Auf dem Programm steht eine Uraufführung, die symphonische Dichtung Divan, komponiert vom Münchner ECHO-Preisträger Mehmet C. Yeşilçay. Mit von der Partie ist neben den Münchner Symphonikern unter der Leitung von Olivier Tardy das von Yeşilçay selbst gegründete Pera Ensemble, welches für die orientalischen Instrumente des Abends sorgt. Goethes Texte werden verbalisiert von einem fusionierten Chor aus dem Domchor München und der Capella Cathedralis, sowie den beiden Gesangssolisten Marie-Sophie Pollak und Bryan Lopez Gonzalez. Die gesprochenen Gedichtpassagen übernimmt Schauspieler Herbert Knaup.

Auch der Vorsitzende des Münchner Forums für Islam e.V, Benjamin Idriz, steht im Rahmen von Divan kurz auf der Bühne. Sein Beitrag ist der einzige auf Arabisch, der restliche gesungene und gesprochene Text ist durchgehend Deutsch.

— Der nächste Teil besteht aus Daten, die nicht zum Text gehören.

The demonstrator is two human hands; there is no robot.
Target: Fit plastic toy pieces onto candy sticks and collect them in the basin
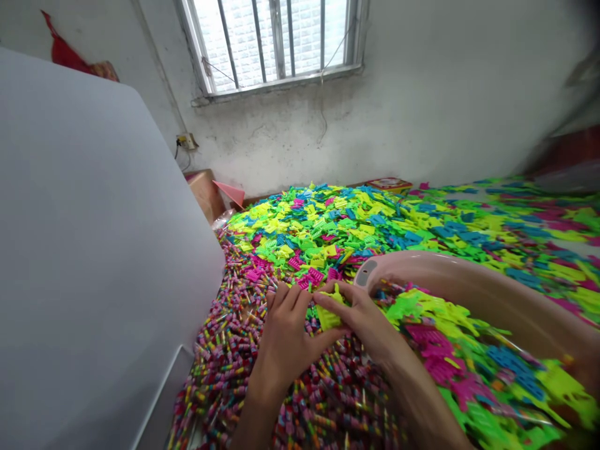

Das Problem dabei: die Sprache ist besonders in der ersten Hälfte akustisch nicht deutlich zu verstehen. Zweitens ist Goethes Lyrik derart hochgestochen und komplex, dass es kaum genügt, ein Gedicht nach einmaligem Hören sofort zu begreifen. Es ist rätselhaft, wie Goethe als Bindeglied zwischen Ost und West fungieren soll, wenn seine humanistischen, in kunstvolle (und komplizierte) Verse gekleidete Botschaften nicht verstanden werden. Oder besteht der Anspruch, dass jede*r Konzertbesucher*in den West-östlichen Divan samt Interpretation auswendig kennen muss? Wenn dagegen nur die Kernintention des Gedichtbands ausreicht – den Osten dem Westen respektvoll nahe zu bringen –, dann hätte aber die Musik genügt. Yeşilçay schreibt im Programmheft, dass er mit Goethe verbindet eine Begegnung der Kulturen auf Augenhöhe herstellen möchte. Doch auch wenn Goethe sich noch so intensiv und offen mit Islam und Orient beschäftigt hat – er bleibt durch seine elitäre Sprache der deutsche Dichterfürst und stuft dadurch alle herab, die ihn nicht verstehen.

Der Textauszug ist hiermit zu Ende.